Re: System slow-down - disk usage? -- MIDRANGE-L

Paul

Besides Hi!!

I believe a CHAIN is more expensive than SETLL - the latter only access the index - LF - where the former actually reads both index and PF.

They should be using SETLL with a key list, then check the %equal() BIF - this is the most efficient way to check for existence of a record, methinks.

Vern

On 6/15/2010 12:16 PM, Paul Nelson wrote:

Is the previous file keyed, or can it be? I'd try using a chain to get the
exact record instead of reading the whole file.

Paul Nelson
Office 512-392-2577
Cell 708-670-6978
nelsonp@xxxxxxxxxxxxx

-----Original Message-----
From: midrange-l-bounces@xxxxxxxxxxxx
[mailto:midrange-l-bounces@xxxxxxxxxxxx] On Behalf Of Kurt Anderson
Sent: Tuesday, June 15, 2010 12:02 PM
To: 'Midrange Systems Technical Discussion'
Subject: RE: System slow-down - disk usage?

Thought I'd bounce a couple things out there to see what people think.

We've identified the slow-down cause, and it has to do with us checking
every record we process against a file of records that we've previously
processed. If that "previous" file starts off empty, the program starts off
screaming along. However, 20 million records later, when the previous file
is at 20 million records, the program has slowed down considerably. (Just
using 20 million as an example, it's really a gradual decline in
performance.)

We check this Previous file by doing a SETLL on it. If we get a hit, we
kick out the record we're processing, otherwise we write the record to the
Previous file and continue along.

I also noticed that when the program is running with a large Previous file,
that the page/fault ratio closes in on 3:1. Is this because the SetLL is
moving through so much data? (No other batch jobs were running, and we have
very little interactive use.)

We are looking at getting more main memory (as well as aux storage), but I'm
trying to think outside the box... is there a way for me to perform this
previous check without flooding the memory?

Thanks,

-Kurt

-----Original Message-----
From: midrange-l-bounces@xxxxxxxxxxxx
[mailto:midrange-l-bounces@xxxxxxxxxxxx] On Behalf Of Kurt Anderson
Sent: Monday, June 14, 2010 8:41 AM
To: 'Midrange Systems Technical Discussion'
Subject: RE: System slow-down - disk usage?

Actually, that wasn't it. Although was worth discovering anyway.

-----Original Message-----
From: midrange-l-bounces@xxxxxxxxxxxx
[mailto:midrange-l-bounces@xxxxxxxxxxxx] On Behalf Of Kurt Anderson
Sent: Friday, June 11, 2010 9:44 PM
To: 'Midrange Systems Technical Discussion'
Subject: RE: System slow-down - disk usage?

Looks like I found the issue.

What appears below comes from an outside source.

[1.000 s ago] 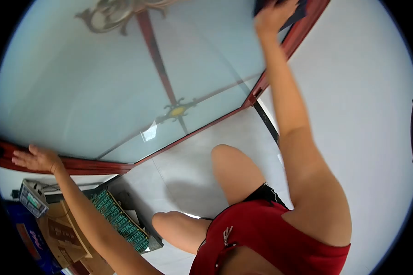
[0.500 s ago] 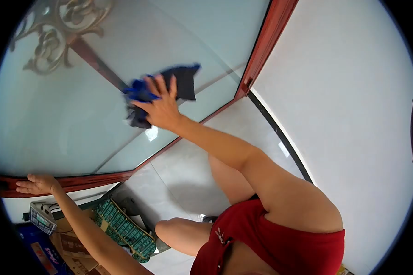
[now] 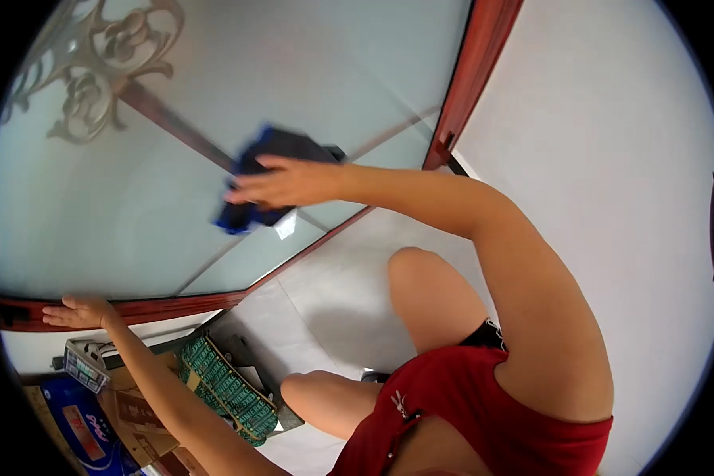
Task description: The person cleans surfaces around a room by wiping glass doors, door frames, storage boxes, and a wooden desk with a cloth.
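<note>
My right hand point(image 3: 289, 184) presses a dark grey cloth with blue edges point(image 3: 289, 143) against the frosted glass panel point(image 3: 166, 214). Its fingers point left across the cloth, which is bunched and a little blurred. At the lower left, my left hand point(image 3: 79, 312) rests on the red-brown wooden frame point(image 3: 159, 308) of the glass door, fingers stretched out and holding nothing. A brown strip crosses the glass from the ornate scroll pattern point(image 3: 87, 99) toward the cloth.
Below my left arm are a green patterned bag point(image 3: 226, 389), cardboard boxes point(image 3: 139, 412), a blue package point(image 3: 79, 424) and a small device with a display point(image 3: 86, 365). A white wall point(image 3: 611, 190) stands at the right. Grey tiles point(image 3: 325, 301) cover the floor by my knees.
My right hand has turned so its fingers point left, and the cloth has shifted and folded beneath it. My left hand stays on the frame. The whole view has shifted slightly.
</note>
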A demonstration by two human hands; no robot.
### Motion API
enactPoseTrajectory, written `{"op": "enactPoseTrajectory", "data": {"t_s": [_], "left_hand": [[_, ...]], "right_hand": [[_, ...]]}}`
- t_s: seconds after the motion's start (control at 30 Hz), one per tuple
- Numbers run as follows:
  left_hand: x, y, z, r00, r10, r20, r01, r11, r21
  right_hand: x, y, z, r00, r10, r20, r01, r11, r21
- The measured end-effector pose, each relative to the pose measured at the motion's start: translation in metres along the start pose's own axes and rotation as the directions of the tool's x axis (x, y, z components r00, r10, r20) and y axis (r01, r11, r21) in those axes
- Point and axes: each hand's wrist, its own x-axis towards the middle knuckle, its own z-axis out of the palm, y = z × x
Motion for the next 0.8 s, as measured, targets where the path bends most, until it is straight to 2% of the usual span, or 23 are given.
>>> {"op": "enactPoseTrajectory", "data": {"t_s": [0.07,0.1,0.13,0.17,0.2,0.27,0.33,0.37,0.4,0.43,0.47,0.5,0.53,0.6,0.67,0.73,0.77,0.8], "left_hand": [[0.001,0.0,-0.001,1.0,0.022,-0.009,-0.022,1.0,0.008],[0.001,-0.002,-0.001,0.999,0.044,-0.011,-0.044,0.999,0.011],[0.002,-0.003,-0.001,0.999,0.036,-0.016,-0.036,0.999,0.017],[0.003,-0.002,0.0,0.999,0.039,-0.025,-0.039,0.999,0.01],[0.002,-0.003,0.001,0.999,0.037,-0.031,-0.037,0.999,0.004],[0.003,-0.01,-0.002,0.997,0.063,-0.033,-0.062,0.997,0.05],[0.003,-0.013,0.003,0.998,0.056,-0.025,-0.054,0.995,0.08],[0.003,-0.015,0.002,0.993,0.115,-0.033,-0.112,0.99,0.087],[0.002,-0.008,0.002,0.995,0.092,-0.037,-0.09,0.995,0.052],[0.002,-0.006,0.002,0.996,0.077,-0.039,-0.075,0.997,0.035],[0.003,-0.006,0.002,0.997,0.064,-0.041,-0.063,0.998,0.019],[0.002,-0.008,0.001,0.997,0.071,-0.039,-0.07,0.997,0.028],[0.003,-0.011,0.002,0.996,0.081,-0.039,-0.079,0.996,0.041],[0.004,-0.014,0.003,0.998,0.056,-0.039,-0.055,0.998,0.032],[0.004,-0.017,0.003,0.997,0.064,-0.044,-0.062,0.997,0.049],[0.004,-0.023,0.005,0.995,0.089,-0.042,-0.087,0.994,0.06],[0.004,-0.024,0.005,0.994,0.1,-0.041,-0.098,0.994,0.057],[0.004,-0.025,0.004,0.993,0.111,-0.038,-0.108,0.993,0.054]], "right_hand": [[-0.083,-0.031,0.061,0.961,-0.231,0.15,0.27,0.9,-0.343],[-0.112,-0.027,0.051,0.939,-0.186,0.289,0.152,0.979,0.137],[-0.14,-0.022,0.04,0.895,-0.137,0.424,-0.252,0.628,0.736],[-0.169,-0.018,0.029,0.833,-0.085,0.547,-0.52,0.215,0.826],[-0.199,-0.018,0.028,0.898,0.065,0.435,-0.431,0.32,0.843],[-0.202,-0.009,-0.002,0.881,0.134,0.454,-0.442,0.576,0.688],[-0.171,0.016,-0.063,0.811,0.215,0.545,-0.566,0.525,0.635],[-0.167,0.028,-0.086,0.761,0.262,0.593,-0.633,0.497,0.593],[-0.187,0.042,-0.091,0.851,0.236,0.469,-0.438,0.811,0.388],[-0.191,0.058,-0.108,0.71,0.415,0.569,-0.679,0.617,0.397],[-0.195,0.07,-0.127,0.519,0.544,0.659,-0.854,0.364,0.371],[-0.185,0.08,-0.154,0.577,0.628,0.523,-0.78,0.614,0.123],[-0.177,0.09,-0.175,0.663,0.645,0.382,-0.633,0.754,-0.176],[-0.195,0.117,-0.178,0.646,0.761,0.068,-0.712,0.632,-0.306],[-0.17,0.135,-0.195,0.622,0.744,-0.246,-0.741,0.456,-0.493],[-0.161,0.154,-0.184,0.457,0.648,-0.609,-0.89,0.346,-0.299],[-0.178,0.16,-0.159,0.325,0.593,-0.737,-0.937,0.309,-0.165],[-0.196,0.162,-0.145,0.116,0.701,-0.703,-0.924,0.336,0.183]]}}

The output file which receives a high volume
of records in our "problem" job had a field defined as VARLEN(16), but 90%
of the calls had a value that exceeded 16 bytes. This was a new field for
this client and the size was determined based on all other clients (before
we saw the new client's data). Once I discovered that, I upped the VARLEN
to 25 (based on new client's data) and suddenly the job screams in speed. I
knew a misuse of VARLEN would cause issues, but didn't realize it would be
so bad.

Now, I had mentioned that a completely unrelated job took 24 hours to run
(4-5x normal). That still boggles me because that job was not exposed to
any of the changes made - which is what made me think there was a system
issue.

We did check the Cache Battery, which at least exposed us to the fact that
we are 100 days until a warning, so I really appreciate that tidbit. I've
also been exposed to some system monitoring tools.

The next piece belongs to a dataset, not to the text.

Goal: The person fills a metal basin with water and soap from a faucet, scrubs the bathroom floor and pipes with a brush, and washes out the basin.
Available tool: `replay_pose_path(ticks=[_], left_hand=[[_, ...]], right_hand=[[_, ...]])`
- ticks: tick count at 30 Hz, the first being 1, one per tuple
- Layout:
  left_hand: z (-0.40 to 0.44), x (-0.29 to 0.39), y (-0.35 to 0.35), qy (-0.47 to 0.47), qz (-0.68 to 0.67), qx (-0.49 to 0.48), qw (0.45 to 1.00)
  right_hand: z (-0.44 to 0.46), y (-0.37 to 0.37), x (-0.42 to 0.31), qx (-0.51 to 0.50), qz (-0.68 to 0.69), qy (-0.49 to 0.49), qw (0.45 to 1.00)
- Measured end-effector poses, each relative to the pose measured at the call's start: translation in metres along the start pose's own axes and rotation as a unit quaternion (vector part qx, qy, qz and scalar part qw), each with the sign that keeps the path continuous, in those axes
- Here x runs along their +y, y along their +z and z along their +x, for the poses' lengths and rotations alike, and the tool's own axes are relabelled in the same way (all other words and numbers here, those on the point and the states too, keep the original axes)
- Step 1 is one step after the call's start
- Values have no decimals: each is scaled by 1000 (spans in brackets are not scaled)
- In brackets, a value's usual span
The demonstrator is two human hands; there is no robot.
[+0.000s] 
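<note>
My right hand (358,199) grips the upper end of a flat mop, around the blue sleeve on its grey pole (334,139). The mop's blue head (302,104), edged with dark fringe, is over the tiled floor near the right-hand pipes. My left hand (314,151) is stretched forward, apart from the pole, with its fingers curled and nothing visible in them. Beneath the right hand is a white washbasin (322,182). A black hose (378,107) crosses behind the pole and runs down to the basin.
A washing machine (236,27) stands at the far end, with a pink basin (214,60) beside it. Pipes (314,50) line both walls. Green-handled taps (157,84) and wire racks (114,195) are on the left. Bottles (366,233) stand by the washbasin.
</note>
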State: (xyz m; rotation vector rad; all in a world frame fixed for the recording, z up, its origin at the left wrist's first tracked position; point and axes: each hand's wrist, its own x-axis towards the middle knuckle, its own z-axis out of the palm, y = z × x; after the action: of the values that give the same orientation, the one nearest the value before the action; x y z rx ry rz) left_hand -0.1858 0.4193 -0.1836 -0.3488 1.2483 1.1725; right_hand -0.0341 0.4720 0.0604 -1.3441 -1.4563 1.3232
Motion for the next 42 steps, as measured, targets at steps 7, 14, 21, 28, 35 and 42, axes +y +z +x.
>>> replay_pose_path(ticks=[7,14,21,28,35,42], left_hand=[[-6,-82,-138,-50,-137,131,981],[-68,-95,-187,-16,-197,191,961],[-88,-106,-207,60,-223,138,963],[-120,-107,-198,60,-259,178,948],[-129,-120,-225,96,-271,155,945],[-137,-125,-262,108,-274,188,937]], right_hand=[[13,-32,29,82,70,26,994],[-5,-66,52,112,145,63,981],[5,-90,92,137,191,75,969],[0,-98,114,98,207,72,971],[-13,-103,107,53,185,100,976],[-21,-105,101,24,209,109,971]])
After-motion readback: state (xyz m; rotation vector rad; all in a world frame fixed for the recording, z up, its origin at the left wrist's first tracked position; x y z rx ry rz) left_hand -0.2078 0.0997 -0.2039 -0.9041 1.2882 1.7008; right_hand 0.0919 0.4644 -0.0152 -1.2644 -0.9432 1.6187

Thank you everyone for responding with ideas and things to check into.

-Kurt

-----Original Message-----
From: midrange-l-bounces@xxxxxxxxxxxx
[mailto:midrange-l-bounces@xxxxxxxxxxxx] On Behalf Of Kurt Anderson
Sent: Thursday, June 10, 2010 2:57 PM
To: 'Midrange Systems Technical Discussion'
Subject: RE: System slow-down - disk usage?

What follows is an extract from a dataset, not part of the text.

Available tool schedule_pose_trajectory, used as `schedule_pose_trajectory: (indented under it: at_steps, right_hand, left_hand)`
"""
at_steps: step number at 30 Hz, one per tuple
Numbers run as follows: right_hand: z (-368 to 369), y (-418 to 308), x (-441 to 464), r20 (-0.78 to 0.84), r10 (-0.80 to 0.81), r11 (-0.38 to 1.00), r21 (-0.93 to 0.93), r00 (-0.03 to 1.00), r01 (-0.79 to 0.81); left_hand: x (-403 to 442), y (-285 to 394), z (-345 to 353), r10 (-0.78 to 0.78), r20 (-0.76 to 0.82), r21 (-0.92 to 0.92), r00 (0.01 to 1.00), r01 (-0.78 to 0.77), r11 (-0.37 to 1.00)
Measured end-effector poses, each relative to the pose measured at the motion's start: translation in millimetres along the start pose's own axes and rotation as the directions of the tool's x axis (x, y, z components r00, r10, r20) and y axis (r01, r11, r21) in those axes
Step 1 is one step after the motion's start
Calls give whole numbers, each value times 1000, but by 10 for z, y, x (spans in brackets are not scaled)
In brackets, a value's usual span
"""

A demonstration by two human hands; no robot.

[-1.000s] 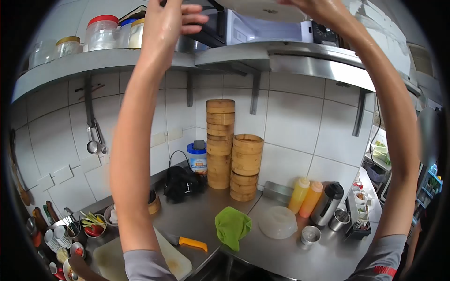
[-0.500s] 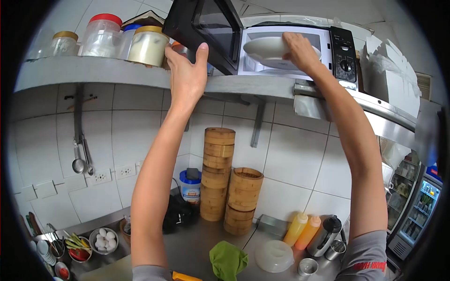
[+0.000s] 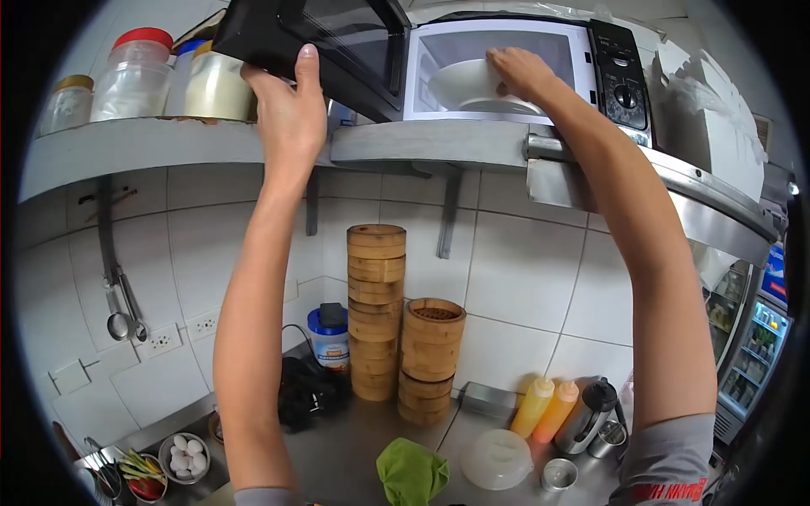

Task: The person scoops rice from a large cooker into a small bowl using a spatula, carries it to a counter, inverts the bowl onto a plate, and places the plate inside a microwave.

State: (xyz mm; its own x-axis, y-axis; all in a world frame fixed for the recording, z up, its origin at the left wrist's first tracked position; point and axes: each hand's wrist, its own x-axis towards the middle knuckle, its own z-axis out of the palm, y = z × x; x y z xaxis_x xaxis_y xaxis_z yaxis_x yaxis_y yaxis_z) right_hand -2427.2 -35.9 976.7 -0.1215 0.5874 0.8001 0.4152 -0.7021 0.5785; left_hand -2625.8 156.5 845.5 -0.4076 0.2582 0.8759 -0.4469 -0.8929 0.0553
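Note:
A white plate [image 3: 467,84], tilted, is inside the lit microwave [image 3: 506,30] on the high shelf. My right hand [image 3: 521,74] reaches in from the right and grips the plate's edge, fingers curled over it. To the left, the black microwave door [image 3: 354,51] stands swung wide. My left hand [image 3: 291,110] holds the lower edge of that door, thumb on the near face and the other fingers partly hidden behind it. Beside this hand stands a jar of pale powder [image 3: 218,84].
Jars, one a red-lidded jar [image 3: 133,80], line the shelf [image 3: 439,143]. White boxes [image 3: 709,110] stand right of the microwave. Below are tall bamboo steamers [image 3: 375,312], squeeze bottles [image 3: 533,405], a thermal jug [image 3: 586,417], a green cloth [image 3: 412,472] and a bowl of eggs [image 3: 187,455].
The plate has moved deeper into the microwave and sits lower, with my right hand still on it. My left hand has swung the door farther left, and the view has shifted slightly.

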Motion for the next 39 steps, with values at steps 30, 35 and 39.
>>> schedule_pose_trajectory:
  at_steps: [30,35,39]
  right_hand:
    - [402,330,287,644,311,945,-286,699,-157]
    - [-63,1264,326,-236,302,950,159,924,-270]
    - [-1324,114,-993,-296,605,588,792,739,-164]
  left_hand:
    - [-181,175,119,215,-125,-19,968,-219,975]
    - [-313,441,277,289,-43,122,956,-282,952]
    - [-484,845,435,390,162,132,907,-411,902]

I knew I forgot something.

Main Storage: 3885.01MB

QPFRADJ = 2

In WrkDskSts I see Active for all units.

-----Original Message-----
From: midrange-l-bounces@xxxxxxxxxxxx
[mailto:midrange-l-bounces@xxxxxxxxxxxx] On Behalf Of DrFranken
Sent: Thursday, June 10, 2010 12:09 PM
To: midrange-l@xxxxxxxxxxxx
Subject: Re: System slow-down - disk usage?

OK Cleaning up never hurts and often helps so that much is good.

Your disk configuration is a bit odd in that the first two units are
mirrored to each other while the rest are RAID protected. Not
unsupported or anything like that but you do lose about 35GB of
available storage this way and the RAID is on only 4 drives rather than
across 8 drives (all drives ARE still protected) In any case while 'odd'
it shouldn't be the source of your problem.

I forgot to mention that when looking at %busy on the drives or at the
paging/faulting ratios you need to wait until the elapsed time at the
top is about 5 minutes. Much shorter than that and you get 'spikey' data
that isn't real valuable. Much longer than that and all your data
averages into useless mush. It's not bad to know that your average
%busy for the entire morning was say 12% but it doesn't help you
troubleshoot much.

On the WRKDSKSTS screen after you pressed F11 did you see 'Degraded' or
'Unprotected'? That would indicate battery failure/drive failure.
'Active' is what you want to see.

One disk is one arm so you're correct there. How much memory is in the
machine? (Easy find is at top of WRKSHRPOOL screen.)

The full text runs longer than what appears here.